▸ WHAT IS REQUIRED:
Only the first line of the listing and the lines after it, up to and including the one containing "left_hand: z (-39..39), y", should be retyped exactly.

▸ INPUT DATA:

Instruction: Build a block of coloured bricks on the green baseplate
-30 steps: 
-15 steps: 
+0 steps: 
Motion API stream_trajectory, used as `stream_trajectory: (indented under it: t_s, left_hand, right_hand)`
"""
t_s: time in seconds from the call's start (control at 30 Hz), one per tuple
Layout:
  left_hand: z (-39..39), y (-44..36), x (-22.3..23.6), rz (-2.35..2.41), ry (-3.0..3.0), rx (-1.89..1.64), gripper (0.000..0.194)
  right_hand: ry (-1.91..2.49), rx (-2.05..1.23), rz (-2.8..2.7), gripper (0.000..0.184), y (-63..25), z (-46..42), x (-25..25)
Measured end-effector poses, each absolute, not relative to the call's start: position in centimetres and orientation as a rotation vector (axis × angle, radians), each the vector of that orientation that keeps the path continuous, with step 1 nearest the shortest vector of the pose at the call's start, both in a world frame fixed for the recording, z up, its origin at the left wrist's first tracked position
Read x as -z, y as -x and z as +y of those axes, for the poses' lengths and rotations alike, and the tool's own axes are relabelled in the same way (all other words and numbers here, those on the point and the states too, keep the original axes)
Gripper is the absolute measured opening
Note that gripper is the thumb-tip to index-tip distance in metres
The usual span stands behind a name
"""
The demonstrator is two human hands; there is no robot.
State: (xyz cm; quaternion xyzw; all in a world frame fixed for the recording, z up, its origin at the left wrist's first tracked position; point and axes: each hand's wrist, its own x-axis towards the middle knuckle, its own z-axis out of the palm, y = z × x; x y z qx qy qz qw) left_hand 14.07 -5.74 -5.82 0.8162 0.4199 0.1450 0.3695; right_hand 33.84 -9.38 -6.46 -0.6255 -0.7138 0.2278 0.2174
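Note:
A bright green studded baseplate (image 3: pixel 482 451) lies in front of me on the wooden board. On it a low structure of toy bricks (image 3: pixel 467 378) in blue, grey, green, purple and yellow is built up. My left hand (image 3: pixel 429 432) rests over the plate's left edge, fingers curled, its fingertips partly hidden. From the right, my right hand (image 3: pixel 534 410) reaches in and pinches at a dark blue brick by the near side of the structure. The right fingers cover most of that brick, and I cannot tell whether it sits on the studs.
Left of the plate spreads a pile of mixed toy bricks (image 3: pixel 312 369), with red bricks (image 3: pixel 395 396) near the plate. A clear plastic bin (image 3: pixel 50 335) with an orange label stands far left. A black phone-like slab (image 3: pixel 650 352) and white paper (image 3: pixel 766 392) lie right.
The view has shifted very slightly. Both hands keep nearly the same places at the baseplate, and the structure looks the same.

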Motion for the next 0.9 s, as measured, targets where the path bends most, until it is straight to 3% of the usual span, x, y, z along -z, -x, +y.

▸ FINISHED TASK:
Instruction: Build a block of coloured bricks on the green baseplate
-30 steps: 
-15 steps: 
+0 steps: 
Motion API stream_trajectory, used as `stream_trajectory: (indented under it: t_s, left_hand, right_hand)`
"""
t_s: time in seconds from the call's start (control at 30 Hz), one per tuple
Layout:
  left_hand: z (-39..39), y (-44..36), x (-22.3..23.6), rz (-2.35..2.41), ry (-3.0..3.0), rx (-1.89..1.64), gripper (0.000..0.194)

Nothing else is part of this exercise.